The city has made great strides in adding other, more culturally exciting facets to its personality. Scratch that shiny surface and you’ll see attractions and architecture devoted to history and art. In the 1980s, the city went on a spending spree to build striking museums and commission the architecturally creative restoration of homes on the town square that were ruined in World War II. And this industrial city has a gentle green side, too, with a sprawling botanical garden within its boundaries. The 985-foot headquarters of Commerzbank, designed by British architect Norman Foster (also known for his artful restoration of the Reichstag in Berlin) is considered Europe’s first green skyscraper, with nine winter gardens, natural lighting and windows that open. It’s also the tallest skyscraper in the European Union—985 feet high, including the signal light.

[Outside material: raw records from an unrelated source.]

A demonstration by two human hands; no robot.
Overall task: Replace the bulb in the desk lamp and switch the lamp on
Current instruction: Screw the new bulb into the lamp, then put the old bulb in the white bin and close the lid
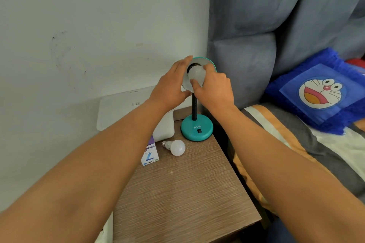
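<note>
A teal desk lamp stands at the back of the wooden bedside table, its round base (197,130) carrying a black rocker switch (199,130) and a black flexible neck. The lamp's shade (209,63) tilts toward me. A white bulb (195,76) sits in the shade's socket, unlit. My right hand (214,89) grips this bulb with thumb and fingers. My left hand (170,83) holds the shade's left rim, fingers spread around it. A second white bulb (176,147) lies loose on the table in front of the base, screw cap pointing left.
A small bulb box (150,157) lies at the table's left edge (126,193), with a white container (165,126) behind it. A white flat device (122,107) leans on the wall. A bed with a striped sheet and a blue cartoon pillow (320,90) adjoins on the right.
</note>
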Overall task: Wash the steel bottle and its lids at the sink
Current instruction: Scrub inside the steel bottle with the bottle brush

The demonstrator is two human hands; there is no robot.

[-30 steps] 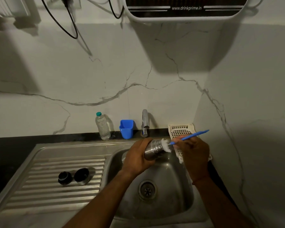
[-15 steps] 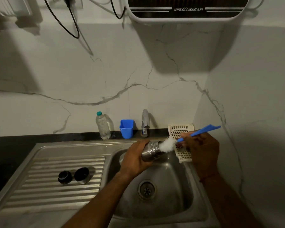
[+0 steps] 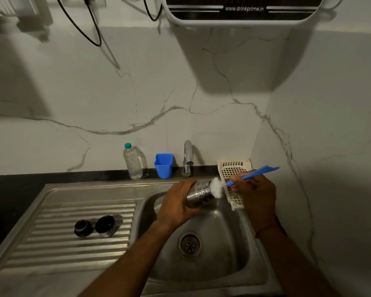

Cross the footbridge south from the city center and you’ll find a striking array of contemporary architecture along the riverbank, including museums such as the Städel Institute of Art—with works by Cézanne, Renoir, Rubens and Vermeer—plus the German Film Museum, a fine museum of natural history, and more than 20 others. And what better way to end a day of museum hopping than with a night of bar hopping: Frankfurt’s lively nightlife spans the generations, from old-fashioned apple-wine bars of the Sachsenhausen (the oldest part of Frankfurt) to jam-packed techno dance clubs all over town.